PostgreSQL Languages AST and statements prettifier
Project description
- Contact:
- lele@metapensiero.it
- License:
- Status:
- Version:
- 2
This is a Python 3 module that exposes the parse tree of a PostgreSQL statement (extracted by the almost standard PG parser repackaged as a standalone static library by libpg_query) as set of interconnected nodes, usually called an abstract syntax tree.
Foreword
I needed a better SQL reformatter than the one implemented by sqlparse, and was annoyed by a few glitches (subselects in particular) that ruins the otherwise excellent job it does, considering that it is a generic library that tries to swallow many different SQL dialects.
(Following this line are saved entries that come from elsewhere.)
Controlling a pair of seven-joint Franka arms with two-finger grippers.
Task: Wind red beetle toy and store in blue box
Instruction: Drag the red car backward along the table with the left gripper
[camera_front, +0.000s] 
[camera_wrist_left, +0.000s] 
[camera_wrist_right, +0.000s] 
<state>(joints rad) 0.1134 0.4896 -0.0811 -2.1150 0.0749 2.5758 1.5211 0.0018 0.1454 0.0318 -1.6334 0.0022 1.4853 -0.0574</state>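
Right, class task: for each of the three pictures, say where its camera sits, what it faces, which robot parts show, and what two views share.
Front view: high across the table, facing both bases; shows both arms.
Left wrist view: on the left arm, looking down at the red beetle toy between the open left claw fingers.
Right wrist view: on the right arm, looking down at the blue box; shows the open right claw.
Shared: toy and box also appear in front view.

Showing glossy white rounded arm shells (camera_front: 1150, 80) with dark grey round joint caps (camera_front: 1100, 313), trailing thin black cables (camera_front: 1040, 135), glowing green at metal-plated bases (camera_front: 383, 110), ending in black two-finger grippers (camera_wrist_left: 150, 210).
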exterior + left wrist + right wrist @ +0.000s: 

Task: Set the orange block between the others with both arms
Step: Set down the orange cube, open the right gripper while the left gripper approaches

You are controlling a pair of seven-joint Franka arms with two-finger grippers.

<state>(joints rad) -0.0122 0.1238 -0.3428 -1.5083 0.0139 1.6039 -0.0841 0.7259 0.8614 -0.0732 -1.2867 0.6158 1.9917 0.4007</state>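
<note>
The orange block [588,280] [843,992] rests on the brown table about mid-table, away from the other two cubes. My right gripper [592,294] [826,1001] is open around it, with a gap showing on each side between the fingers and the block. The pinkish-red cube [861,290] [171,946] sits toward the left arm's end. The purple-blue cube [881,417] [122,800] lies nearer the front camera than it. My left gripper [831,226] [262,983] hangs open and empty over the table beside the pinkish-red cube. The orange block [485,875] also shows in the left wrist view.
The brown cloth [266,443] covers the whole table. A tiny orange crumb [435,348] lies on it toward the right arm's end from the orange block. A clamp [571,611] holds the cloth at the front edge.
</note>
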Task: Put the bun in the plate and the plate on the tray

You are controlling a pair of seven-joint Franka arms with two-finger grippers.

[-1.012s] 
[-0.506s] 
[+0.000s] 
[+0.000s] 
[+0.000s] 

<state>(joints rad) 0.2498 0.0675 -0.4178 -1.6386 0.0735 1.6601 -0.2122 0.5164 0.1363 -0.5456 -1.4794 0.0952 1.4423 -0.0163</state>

When I found psqlparse I decided to try implementing a PostgreSQL focused tool: at the beginning it’s been easier than I feared, but I quickly hit some shortcomings in that implementation, so I opted for writing my own solution restarting from scratch, with the following goals:
target only Python 3.4+
target PostgreSQL 10+
use a more dynamic approach to represent the parse tree, with a twofold advantage:
it is much less boring to code, because there’s no need to write one Python class for each PostgreSQL node tag
the representation is version agnostic, it can be adapted to newer/older Elephants in a snap
allow exploration of parse tree in both directions, because I realized that some kinds of nodes require that knowledge to determine their textual representation
avoid introducing arbitrary renames of tags and attributes, so what you read in PostgreSQL documentation/sources is available without the hassle of guessing how a symbol has been mapped
use a zero copy approach, keeping the original parse tree returned from the underlying libpg_query functions and have each node just borrow a reference to its own subtree
Version 2
In late 2019, Ronan Dunklau opened PR #62 against libpg_query, that reimplemented the build machinery of the library to make it easier (read, semi-automatic) to support PostgreSQL v12, and PR #36 to bring pglast in line.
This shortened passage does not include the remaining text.